** Data section follows **

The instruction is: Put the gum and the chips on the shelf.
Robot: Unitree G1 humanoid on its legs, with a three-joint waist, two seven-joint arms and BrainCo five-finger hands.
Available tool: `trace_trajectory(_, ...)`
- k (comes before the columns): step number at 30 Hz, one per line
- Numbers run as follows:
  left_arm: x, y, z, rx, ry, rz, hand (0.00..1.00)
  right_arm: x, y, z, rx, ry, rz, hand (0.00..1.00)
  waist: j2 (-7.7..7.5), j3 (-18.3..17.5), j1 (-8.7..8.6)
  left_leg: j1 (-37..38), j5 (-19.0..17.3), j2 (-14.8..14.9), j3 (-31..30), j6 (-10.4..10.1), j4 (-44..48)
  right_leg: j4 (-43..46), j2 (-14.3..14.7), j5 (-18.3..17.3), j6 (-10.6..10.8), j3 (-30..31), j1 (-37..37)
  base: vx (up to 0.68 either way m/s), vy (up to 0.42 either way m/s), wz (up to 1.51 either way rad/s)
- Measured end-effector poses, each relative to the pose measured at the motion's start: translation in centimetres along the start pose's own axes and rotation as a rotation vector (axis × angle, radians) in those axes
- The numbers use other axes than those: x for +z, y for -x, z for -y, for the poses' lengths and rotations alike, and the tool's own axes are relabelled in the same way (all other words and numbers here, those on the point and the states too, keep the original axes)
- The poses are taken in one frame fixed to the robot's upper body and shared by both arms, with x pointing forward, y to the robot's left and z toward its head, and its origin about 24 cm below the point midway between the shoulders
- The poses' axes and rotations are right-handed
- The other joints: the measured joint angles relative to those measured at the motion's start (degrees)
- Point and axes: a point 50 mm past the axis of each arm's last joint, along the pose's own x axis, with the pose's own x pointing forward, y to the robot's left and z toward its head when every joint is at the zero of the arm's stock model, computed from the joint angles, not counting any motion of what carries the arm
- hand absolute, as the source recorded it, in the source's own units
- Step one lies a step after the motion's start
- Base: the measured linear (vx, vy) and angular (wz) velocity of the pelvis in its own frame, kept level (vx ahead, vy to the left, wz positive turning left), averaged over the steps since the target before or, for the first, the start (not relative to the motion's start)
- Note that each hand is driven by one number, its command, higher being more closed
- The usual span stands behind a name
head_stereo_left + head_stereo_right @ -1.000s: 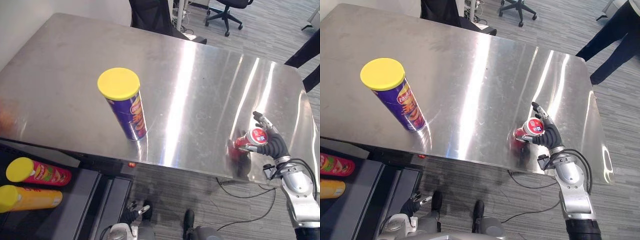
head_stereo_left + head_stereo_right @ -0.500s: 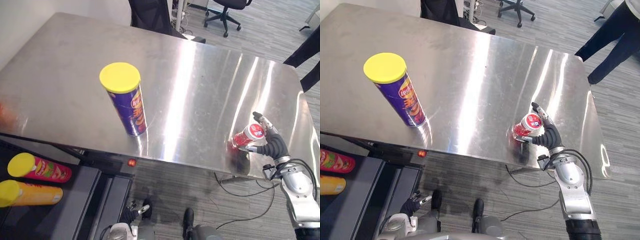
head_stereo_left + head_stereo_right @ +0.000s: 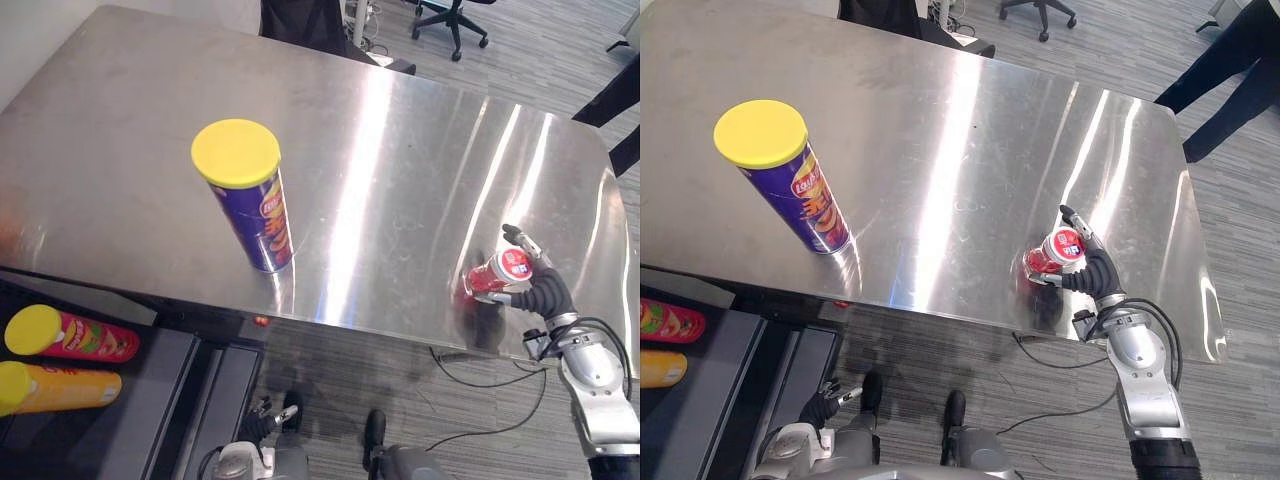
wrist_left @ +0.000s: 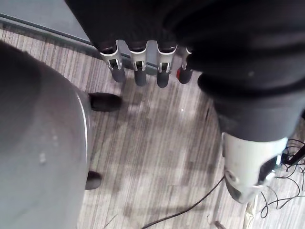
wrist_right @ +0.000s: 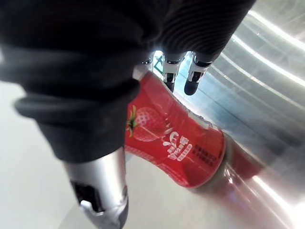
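Observation:
A tall purple chips can (image 3: 255,205) with a yellow lid stands upright on the steel table (image 3: 390,140), left of its middle. Near the table's front right edge my right hand (image 3: 545,292) is shut on the red gum tub (image 3: 495,275). The tub leans away from the hand, and its base is on or just above the table. In the right wrist view the fingers curl over the red tub (image 5: 176,143), which has a strawberry picture. My left hand (image 4: 137,76) hangs below the table over the floor, fingers straight and holding nothing.
On a dark shelf (image 3: 150,400) at the lower left lie a red chips can (image 3: 65,335) and an orange one (image 3: 55,388), both with yellow lids. Black office chairs (image 3: 455,15) stand behind the table. A person's dark legs (image 3: 1230,50) are at the far right.
The camera has shifted a little. My right hand keeps hold of the gum tub at the same spot by the table's front edge. The chips can has not moved.

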Motion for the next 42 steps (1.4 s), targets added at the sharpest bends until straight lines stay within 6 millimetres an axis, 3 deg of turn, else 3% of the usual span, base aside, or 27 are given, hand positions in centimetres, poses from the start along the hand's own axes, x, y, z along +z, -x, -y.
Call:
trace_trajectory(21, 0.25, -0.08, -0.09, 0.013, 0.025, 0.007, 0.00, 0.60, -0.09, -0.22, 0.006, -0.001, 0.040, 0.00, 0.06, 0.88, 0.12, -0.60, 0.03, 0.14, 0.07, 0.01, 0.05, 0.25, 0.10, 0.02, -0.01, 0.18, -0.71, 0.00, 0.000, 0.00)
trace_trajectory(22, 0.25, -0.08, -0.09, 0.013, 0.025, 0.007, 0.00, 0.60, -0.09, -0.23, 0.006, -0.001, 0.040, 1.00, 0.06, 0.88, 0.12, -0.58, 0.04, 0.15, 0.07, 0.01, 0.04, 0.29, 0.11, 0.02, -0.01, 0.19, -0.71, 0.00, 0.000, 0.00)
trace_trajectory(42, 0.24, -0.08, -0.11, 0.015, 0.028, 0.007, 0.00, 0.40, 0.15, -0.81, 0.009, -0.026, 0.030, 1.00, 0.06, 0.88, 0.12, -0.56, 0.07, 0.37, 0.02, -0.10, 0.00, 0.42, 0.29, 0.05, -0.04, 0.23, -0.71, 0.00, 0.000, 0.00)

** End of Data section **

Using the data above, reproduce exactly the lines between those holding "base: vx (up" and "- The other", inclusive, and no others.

  base: vx (up to 0.68 either way m/s), vy (up to 0.42 either way m/s), wz (up to 1.51 either way rad/s)
- Measured end-effector poses, each relative to the pose measured at the motion's start: translation in centimetres along the start pose's own axes and rotation as a rotation vector (axis × angle, radians) in those axes
- The numbers use other axes than those: x for +z, y for -x, z for -y, for the poses' lengths and rotations alike, and the tool's own axes are relabelled in the same way (all other words and numbers here, those on the point and the states too, keep the original axes)
- The poses are taken in one frame fixed to the robot's upper body and shared by both arms, with x pointing forward, y to the robot's left and z toward its head, and its origin about 24 cm below the point midway between the shoulders
- The poses' axes and rotations are right-handed
- The other joints: the measured joint angles relative to those measured at the motion's start (degrees)

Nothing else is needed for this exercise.